César Chelala writes at Common Dreams:
Decades of insecurity and war have provoked a heavy toll on children’s lives and well being. An under-5 mortality rate of 199 per 1,000 live births as reported by UNICEF is among the highest in the world. That means that more than one out of every five children is dead by the time they are five. In addition, health and education systems suffer from lack of funds and qualified professionals, a situation worsened by the security situation.
The statistics are frightening. More than 60% of all child deaths and disabilities are due to respiratory and intestinal infections, and of vaccine-preventable diseases such as measles. Diarrhea kills tens of thousands of children every year. Many also die from severance of breast-feeding before time. An estimated 7.5 million children and adults are at risk from hunger and malnutrition, the latter affecting children’s growth in particular.
According to United Nations statistics, malnutrition among children has increased by 50 percent or more countrywide when compared to 2012. This is happening despite billions of dollars in humanitarian aid by Western governments. One of the most affected places is the malnutrition ward at Bost Hospital, in war-torn Helmand Province, but a similar situation can be found even at Indira Gandhi Children’s Hospital in Kabul.
Although it is difficult to pin-point exactly the causes for the increase in malnutrition levels, experts indicate several factors that contribute to it such as widespread poverty, difficulties in the implementation of feeding and therapeutic programs and lack of breastfeeding. Despite low incomes, many mothers are lured by the beautiful pictures in the milk cartons, and tend to believe that they are better nutrition for their children.
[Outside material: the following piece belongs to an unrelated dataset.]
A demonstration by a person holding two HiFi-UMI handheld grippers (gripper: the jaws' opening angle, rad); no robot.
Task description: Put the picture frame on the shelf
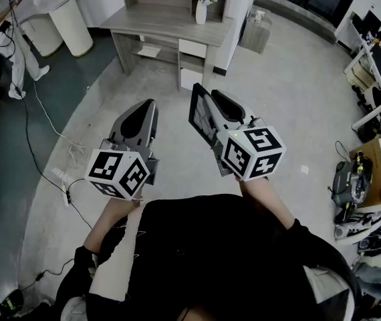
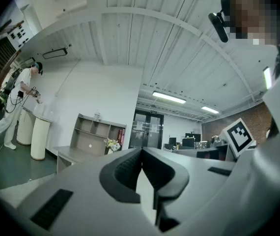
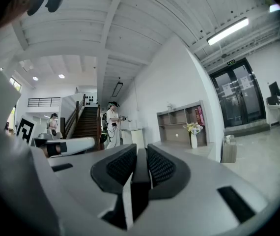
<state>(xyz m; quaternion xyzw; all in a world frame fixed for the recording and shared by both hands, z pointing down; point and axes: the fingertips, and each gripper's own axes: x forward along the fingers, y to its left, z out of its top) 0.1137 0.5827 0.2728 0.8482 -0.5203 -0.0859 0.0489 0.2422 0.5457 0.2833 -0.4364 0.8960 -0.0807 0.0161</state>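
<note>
A dark picture frame (image 1: 199, 116) stands on edge, held above the floor by my right gripper (image 1: 212, 99). In the right gripper view its black edge (image 3: 139, 177) sits clamped between the ribbed pads, and my right gripper (image 3: 141, 154) is shut on it. My left gripper (image 1: 152, 105) hovers beside it to the left, shut with nothing between its jaws; the left gripper view shows that gripper (image 2: 141, 154) with its pads pressed together. The grey desk with its shelf unit (image 1: 167, 22) is ahead across the floor, also seen as a shelf (image 3: 182, 118) and a shelf (image 2: 93, 132).
A white vase of flowers (image 1: 201, 7) stands on the desk. A person in white (image 1: 3, 42) works by a white cylinder stand (image 1: 70, 22) at far left. Cables (image 1: 40, 146) trail over the floor. A small bin (image 1: 256, 32) and cluttered desks (image 1: 377, 72) lie right.
</note>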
Children in Afghanistan can also be affected by polio, since Afghanistan is one of only four countries in the world where the disease is still endemic. Despite high vaccination rates, however, there were 47 documented cases of polio in the country.
Some cities, such as Jalalabad, the largest city in eastern Afghanistan located at the junction of the Kabul and Kunar rivers, are high risk areas for polio due in large part to the massive and continuous population movements from and into polio infected areas. In South Asia in 2000, over 40 percent of the confirmed cases of polio occurred in Pakistan and Afghanistan.
To control the spread of disease, UNICEF and the Department of Public Health in Nangarhar, one of Afghanistan’s 34 provinces, have launched the “Women Courtyard” initiative, aimed at providing local women with information about polio and other vaccine-preventable diseases, as well as such related issues as hygiene and water-borne illnesses.
While this is an important initiative, certain popular traditions still constitute a hindrance to its successful implementation. One such tradition is that babies cannot leave their homes before the 40th day after birth, a tradition which prevents many newborns from being vaccinated at the appropriate time.